Auch die Entlassung des Pekinger Korrespondenten der englischsprachigen "South China Morning Post" sei, so meint Sung, ein Beispiel vorauseilenden Kadergehorsams: Jasper Becker, der schon als Journalist des Londoner "Guardian" die dunklen Seiten der kommunistischen Herrschaft beschrieben hat - Hungersnöte, Korruption, Unterdrückung - war wegen seiner profunden Kenntnisse zur "South China Morning Post" geholt worden.
Seit das einst renommierte Blatt von dem malaysischen Wirtschaftstycoon Robert Kuok übernommen wurde, wechselte die Zeitung den Kurs. Kritische Kollegen wurden entlassen, selbst der Karikaturist der "Post" musste gehen.
Beckers Arbeitgeber wirft ihm vor, er habe sich nicht mehr in die Redaktionsarbeit eingefügt und sei deshalb gefeuert worden - eine Anschuldigung, die der langjährige Peking-Korrespondent zurückweist. Umgekehrt werde ein Schuh daraus, erklärt Becker: Die Redaktion habe nicht mehr genügend mit ihrem Pekinger Büro kooperiert: Viele heikle Themen seien plötzlich tabu gewesen, kritische Artikel abgeschwächt worden.

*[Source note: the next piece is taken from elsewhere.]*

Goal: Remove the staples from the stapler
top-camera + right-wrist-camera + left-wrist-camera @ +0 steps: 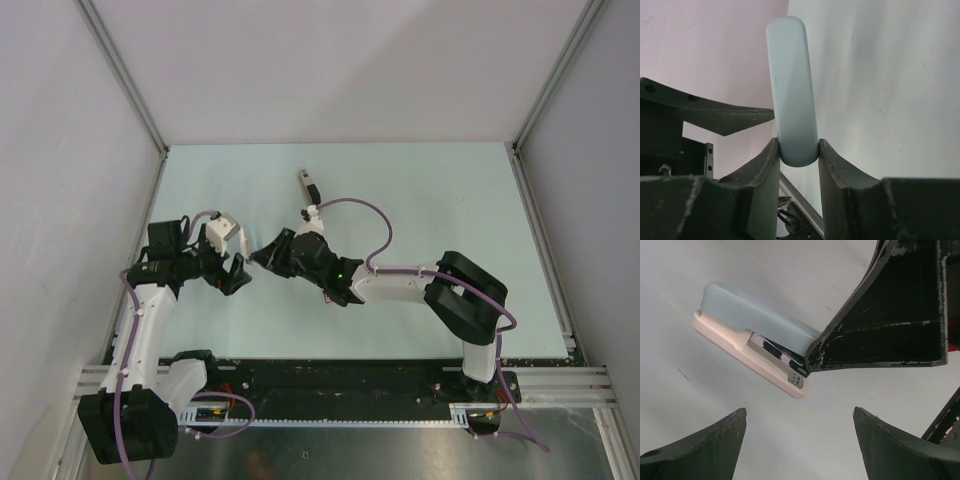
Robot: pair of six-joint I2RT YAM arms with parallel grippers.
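right gripper point(798, 145) fingers point(769, 165): clamped on one end of the pale blue stapler point(790, 75), one each side | left gripper point(799, 415): spread wide, holding nothing | stapler: juts from the right fingers, just beyond the left fingertips, over the table point(420, 200)

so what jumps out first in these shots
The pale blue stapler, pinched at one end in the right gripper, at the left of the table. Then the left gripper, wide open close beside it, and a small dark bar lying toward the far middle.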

Der Streit um die Entlassung des anerkannten Chinaexperten und Buchautoren ("The Chinese") schlägt weiter Wellen - bis in die Leserbriefspalten der lokalen Konkurrenz. "Zweifellos ist es mit der 'South China Morning Post' in den letzten Jahren bergab gegangen", rügte ein Hongkonger letzte Woche, "aber das ist noch kein Symptom für den Niedergang der Pressefreiheit."
Richtig ist: Unter den chinesischsprachigen Blättern der "Sonderverwaltungsregion" gibt es immer noch unabhängige Stimmen wie "Apple Daily", die mit ihrer massiven Kritik weder vor Hongkongs oberstem Führer Tang noch vor Pekings Regime Halt machen - allerdings mit den entsprechenden Folgen: Journalisten der Tageszeitung "Apple Daily" dürfen zuweilen nicht in die Volksrepublik einreisen.

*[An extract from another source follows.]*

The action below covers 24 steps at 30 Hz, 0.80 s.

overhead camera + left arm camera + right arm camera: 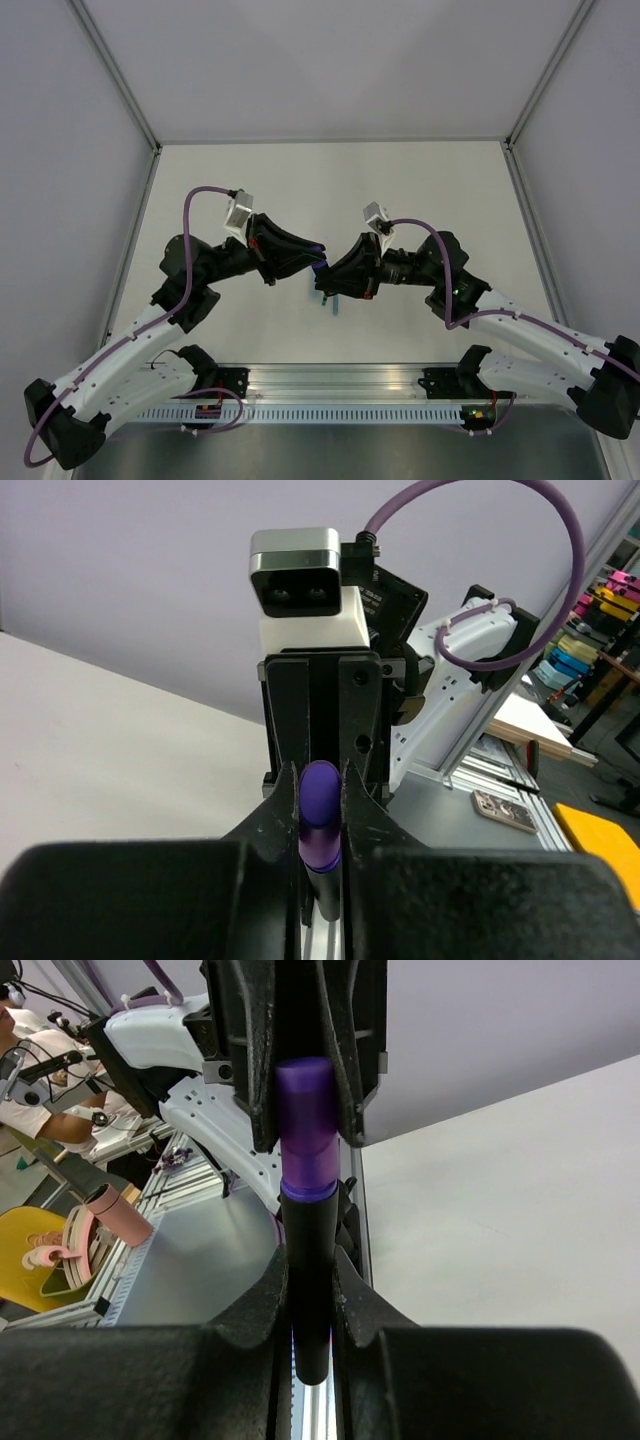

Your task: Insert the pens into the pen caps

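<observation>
Now the right gripper [310, 1260] clamps the stubby black marker [308, 1300] barrel; the left gripper [320, 778] pinches its short purple plastic cap [305, 1125].

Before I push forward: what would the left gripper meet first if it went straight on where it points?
The right gripper, facing it tip to tip. Both hold the marker between them, so there looks to be hardly any gap, though depth is hard to judge.

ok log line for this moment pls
left jaws: shut on cap | right jaws: shut on marker | cap: on marker end | where: held over table | step: capping
</observation>
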Motion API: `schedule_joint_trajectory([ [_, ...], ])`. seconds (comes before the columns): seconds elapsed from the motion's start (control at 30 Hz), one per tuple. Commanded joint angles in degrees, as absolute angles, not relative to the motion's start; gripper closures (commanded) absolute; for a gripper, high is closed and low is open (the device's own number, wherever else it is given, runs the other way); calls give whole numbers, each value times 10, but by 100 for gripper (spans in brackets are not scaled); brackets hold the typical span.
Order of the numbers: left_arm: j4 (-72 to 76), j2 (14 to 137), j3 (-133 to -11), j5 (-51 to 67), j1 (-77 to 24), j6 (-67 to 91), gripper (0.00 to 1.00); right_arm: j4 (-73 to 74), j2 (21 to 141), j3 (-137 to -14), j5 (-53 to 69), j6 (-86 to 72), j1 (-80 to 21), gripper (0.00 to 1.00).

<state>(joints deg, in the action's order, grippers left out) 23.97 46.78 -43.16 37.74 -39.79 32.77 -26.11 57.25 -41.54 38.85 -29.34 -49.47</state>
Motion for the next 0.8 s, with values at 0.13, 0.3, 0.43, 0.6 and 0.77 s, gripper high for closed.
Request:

Allmählich sorgen sich selbst Finanzagenturen und Unternehmensberater um den Ruf Hongkongs als einer vor politischen Übergriffen geschützten Enklave mit einem unabhängigen Rechtssystem: "Wenn die Freiheiten des Territoriums in Gefahr sind", kommentierte die Asien-Ausgabe des "Wall Street Journal" nach dem Einreiseverbot für Harry Wu, "dann müssen wir - die Journalisten und die Geschäftsleute, über die wir schreiben - uns fragen, ob Hongkong langfristig ein sinnvoller Standort in Asien bleibt."